As of today, the EPA has not certified a single aftermarket kit or component to convert a gasoline engine to run on E85. Even the National Ethanol Vehicle Coalition warns such a conversion is "extremely difficult." The group's Web site also says: "Technically speaking, converting a vehicle that was designed to operate on unleaded gasoline only to operate on another form of fuel is a violation of the federal law and the offender may be subject to significant penalties."
The story focuses on kits manufactured by Flextek. A check of their Web site reveals that the kit is basically made up of a stand-alone CPU that plugs in alongside the factory engine-management computer. The consumer also gets a bottle of proprietary E85 Engine Preparation formula that "increases fuel mileage and helps offset mileage loss due to burning alcohol."
I'm not sure that simply adjusting the computer calibrations to pump more fuel (remember, ethanol has about 25 percent less energy than gasoline) and playing with the ignition timing makes a complete conversion. Here's what the NECV has to say: "The differences in fuel injector size, air-fuel ratio, PCM calibrations, material composition of the fuel lines, pumps and tanks are just a few of the components that contribute to making an E85 conversion extremely complex."
As far as I can tell from the Flextek Web site, there are no replacement parts for the vehicle's fuel system. There is one line of caution about having a "professional" check to see if the fuel pump is alcohol compatible. Some late-model vehicles may already have fuel lines made with alcohol-friendly materials, but I question whether older vehicles are truly compatible. Perhaps there's a GM Powertrain engineer who can go into detail all the changes that were made on the Chevy and GMC trucks to convert them to flex-fuel.
I searched for other stories on E85 conversion and found an SAE paper written by a University of Nebraska class that converted a 1999 Silverado pickup, which was the first year of the current GMT800 platform. The team members were very much aware that alcohol can lead to degrading and/or corrosion of fuel-line components and made numerous changes in the system. They also added larger fuel injectors to compensate for the additional fuel needed to perform.

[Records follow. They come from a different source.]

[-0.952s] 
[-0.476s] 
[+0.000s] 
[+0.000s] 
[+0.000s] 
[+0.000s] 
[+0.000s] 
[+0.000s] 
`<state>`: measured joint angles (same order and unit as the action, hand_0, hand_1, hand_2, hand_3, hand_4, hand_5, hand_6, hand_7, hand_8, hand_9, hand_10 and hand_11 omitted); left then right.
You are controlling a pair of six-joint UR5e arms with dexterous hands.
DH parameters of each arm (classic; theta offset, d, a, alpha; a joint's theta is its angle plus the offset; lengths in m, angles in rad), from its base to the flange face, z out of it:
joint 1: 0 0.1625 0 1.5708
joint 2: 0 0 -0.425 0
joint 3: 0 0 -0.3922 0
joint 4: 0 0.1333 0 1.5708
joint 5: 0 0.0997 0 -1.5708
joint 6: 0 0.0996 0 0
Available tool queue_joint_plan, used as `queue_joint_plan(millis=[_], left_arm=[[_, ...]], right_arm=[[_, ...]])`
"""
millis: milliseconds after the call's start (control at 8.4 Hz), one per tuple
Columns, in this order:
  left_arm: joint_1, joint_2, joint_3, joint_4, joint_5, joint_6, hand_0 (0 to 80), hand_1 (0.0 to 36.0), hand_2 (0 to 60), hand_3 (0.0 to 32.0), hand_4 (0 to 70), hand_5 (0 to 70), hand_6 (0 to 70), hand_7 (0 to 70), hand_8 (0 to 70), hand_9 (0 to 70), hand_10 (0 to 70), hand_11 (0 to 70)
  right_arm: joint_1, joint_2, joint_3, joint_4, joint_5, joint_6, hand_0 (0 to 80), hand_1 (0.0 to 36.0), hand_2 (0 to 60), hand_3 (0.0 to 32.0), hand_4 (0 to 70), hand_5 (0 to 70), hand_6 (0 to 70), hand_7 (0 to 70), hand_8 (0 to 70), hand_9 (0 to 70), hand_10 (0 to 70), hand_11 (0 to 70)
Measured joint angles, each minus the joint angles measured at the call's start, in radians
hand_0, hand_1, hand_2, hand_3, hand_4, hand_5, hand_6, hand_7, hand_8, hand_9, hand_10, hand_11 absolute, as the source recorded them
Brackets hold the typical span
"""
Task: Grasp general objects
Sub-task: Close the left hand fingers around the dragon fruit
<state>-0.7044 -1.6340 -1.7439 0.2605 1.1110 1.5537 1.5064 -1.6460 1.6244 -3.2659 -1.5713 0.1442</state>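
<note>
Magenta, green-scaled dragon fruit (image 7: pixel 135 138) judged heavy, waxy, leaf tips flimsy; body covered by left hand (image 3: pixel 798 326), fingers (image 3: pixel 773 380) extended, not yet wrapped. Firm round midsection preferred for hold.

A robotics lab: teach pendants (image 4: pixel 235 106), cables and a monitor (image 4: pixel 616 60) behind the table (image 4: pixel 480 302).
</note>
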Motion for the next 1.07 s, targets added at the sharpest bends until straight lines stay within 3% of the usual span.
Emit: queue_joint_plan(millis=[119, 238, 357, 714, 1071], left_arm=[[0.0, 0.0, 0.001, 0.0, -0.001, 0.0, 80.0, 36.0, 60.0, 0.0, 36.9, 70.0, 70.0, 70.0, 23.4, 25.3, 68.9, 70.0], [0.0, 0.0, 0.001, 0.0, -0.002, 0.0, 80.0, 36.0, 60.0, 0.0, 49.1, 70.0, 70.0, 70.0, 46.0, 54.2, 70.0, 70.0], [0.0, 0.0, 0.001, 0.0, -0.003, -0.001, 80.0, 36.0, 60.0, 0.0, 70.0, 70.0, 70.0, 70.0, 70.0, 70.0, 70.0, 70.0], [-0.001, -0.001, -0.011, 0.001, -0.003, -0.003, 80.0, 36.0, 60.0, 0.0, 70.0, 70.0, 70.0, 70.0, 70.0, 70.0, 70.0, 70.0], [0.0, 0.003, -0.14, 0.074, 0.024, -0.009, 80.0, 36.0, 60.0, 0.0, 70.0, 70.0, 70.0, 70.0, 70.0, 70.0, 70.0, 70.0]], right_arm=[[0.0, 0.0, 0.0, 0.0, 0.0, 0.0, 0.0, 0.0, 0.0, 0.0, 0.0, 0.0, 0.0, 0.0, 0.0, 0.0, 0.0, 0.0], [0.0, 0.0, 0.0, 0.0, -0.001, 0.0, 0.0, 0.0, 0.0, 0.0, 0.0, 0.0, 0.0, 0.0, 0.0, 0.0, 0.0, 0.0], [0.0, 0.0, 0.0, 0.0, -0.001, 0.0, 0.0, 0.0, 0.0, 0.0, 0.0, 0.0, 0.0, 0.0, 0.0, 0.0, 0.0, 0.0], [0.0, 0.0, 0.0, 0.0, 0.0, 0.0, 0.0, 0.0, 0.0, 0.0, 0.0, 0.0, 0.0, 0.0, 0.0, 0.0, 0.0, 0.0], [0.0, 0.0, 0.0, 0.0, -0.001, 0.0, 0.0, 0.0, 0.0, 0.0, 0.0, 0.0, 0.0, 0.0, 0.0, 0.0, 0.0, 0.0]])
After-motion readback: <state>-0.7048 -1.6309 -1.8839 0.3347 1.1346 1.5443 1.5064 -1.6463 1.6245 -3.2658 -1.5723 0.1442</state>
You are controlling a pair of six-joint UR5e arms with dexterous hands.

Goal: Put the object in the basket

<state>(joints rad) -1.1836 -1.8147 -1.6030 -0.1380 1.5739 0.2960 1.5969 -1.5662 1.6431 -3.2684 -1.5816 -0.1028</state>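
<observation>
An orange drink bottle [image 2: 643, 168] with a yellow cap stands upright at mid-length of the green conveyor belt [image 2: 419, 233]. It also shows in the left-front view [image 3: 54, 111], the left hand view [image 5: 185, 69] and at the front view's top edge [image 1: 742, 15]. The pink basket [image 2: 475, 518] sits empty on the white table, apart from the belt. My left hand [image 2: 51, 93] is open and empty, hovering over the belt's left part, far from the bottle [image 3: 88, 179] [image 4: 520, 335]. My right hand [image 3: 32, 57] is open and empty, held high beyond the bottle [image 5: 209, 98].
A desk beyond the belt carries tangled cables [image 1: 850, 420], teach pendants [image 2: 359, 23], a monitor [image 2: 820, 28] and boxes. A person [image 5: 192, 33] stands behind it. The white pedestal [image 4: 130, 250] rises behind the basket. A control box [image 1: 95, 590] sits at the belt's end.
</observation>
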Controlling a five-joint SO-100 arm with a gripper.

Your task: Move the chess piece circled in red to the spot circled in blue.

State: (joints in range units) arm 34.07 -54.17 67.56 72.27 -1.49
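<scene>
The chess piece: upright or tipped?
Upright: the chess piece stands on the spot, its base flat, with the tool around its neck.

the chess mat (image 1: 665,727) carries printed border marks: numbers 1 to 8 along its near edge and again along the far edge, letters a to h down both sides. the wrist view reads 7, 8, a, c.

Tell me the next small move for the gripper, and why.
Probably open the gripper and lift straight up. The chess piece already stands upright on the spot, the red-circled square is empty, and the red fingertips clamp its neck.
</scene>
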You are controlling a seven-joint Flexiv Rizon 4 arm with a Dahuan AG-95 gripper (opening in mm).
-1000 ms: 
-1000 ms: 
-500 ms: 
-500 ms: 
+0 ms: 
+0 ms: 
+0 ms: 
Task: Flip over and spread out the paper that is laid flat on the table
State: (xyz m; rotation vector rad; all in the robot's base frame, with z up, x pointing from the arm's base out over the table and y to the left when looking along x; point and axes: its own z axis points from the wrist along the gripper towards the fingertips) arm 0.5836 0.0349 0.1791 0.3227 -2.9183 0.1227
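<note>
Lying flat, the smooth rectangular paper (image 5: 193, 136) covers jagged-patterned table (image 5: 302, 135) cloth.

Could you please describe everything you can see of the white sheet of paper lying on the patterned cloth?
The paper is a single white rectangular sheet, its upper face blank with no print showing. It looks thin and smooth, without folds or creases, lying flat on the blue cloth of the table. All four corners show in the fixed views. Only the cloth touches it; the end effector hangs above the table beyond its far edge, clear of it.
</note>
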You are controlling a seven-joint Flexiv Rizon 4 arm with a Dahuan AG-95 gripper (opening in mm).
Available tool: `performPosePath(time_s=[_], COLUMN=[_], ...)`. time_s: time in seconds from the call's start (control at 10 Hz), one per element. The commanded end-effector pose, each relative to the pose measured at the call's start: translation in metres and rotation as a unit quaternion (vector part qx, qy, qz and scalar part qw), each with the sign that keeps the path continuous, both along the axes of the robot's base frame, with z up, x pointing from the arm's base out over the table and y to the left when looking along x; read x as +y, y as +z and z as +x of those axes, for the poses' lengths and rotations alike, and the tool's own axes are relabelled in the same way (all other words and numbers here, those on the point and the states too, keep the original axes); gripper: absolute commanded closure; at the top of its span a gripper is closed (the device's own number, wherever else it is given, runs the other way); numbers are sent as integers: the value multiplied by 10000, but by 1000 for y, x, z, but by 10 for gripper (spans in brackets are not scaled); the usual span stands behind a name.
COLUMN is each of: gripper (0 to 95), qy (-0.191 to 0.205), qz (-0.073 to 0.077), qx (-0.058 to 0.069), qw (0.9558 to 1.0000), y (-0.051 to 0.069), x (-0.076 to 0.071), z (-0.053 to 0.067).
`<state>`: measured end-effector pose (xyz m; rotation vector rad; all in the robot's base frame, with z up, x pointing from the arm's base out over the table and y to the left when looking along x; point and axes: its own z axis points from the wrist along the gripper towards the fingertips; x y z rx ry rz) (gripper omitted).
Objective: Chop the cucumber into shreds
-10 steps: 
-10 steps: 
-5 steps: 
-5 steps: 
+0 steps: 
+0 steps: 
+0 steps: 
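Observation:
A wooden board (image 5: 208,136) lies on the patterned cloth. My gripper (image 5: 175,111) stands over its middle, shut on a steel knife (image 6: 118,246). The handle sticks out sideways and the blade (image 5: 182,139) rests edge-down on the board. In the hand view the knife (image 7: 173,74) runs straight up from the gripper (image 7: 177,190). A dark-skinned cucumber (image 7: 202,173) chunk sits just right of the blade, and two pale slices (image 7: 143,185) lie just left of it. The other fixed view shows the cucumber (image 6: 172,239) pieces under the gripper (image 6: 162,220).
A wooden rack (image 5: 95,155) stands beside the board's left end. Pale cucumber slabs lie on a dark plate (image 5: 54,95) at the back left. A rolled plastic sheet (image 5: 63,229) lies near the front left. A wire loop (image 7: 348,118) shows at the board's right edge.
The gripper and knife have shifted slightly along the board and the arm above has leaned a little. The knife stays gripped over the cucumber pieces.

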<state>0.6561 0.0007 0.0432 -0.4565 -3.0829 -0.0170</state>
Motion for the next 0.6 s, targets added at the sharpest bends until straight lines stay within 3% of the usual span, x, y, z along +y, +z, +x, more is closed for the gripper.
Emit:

Another concern I have about Flextek is the company's statement on the Web site that its kit will not void a manufacturer's warranty. The company refers to the Magnuson-Moss Act as the consumer's protection. In effect, that ruling says a dealer may not refuse to honor a warranty (no dealer can void a warranty!) if the consumer has installed an aftermarket part. But that's only if the aftermarket part did not lead directly to the damage in question. I can install a nitrous kit on my car and it won't affect warranty coverage if the heater blower burns up. But burn a hole in a piston and I'm back on the tow truck or pulling out my wallet. If there's an engine failure of any degree, and the dealer finds evidence of E85 in the fuel system, there can be grounds for not honoring the warranty. In this specific scenario, there's a legal question that may have to be resolved in court. I've worked with numerous SEMA companies on Magnuson-Moss scenarios, and the issue is much more complex than Flextek would have one believe.
Also, the Flextek Web site offers no testing or documentation that its system doesn't affect vehicle emissions. It simply quotes the Department of Agriculture that says alcohol burns cleaner than gasoline. Yet the EPA, according to the NEVC, discovered that alternative fuel conversions in the mid '90s "produced emissions that were worse than those of baseline gasoline vehicles." And those tests were with fuels that technically burns cleaner than gasoline. Independent, comprehensive tests, such as those required to obtain a CARB EO number, should be required on any conversion kit for specific engine families. At least the TV story offered a link to a story about emissions testing underway in Minnesota.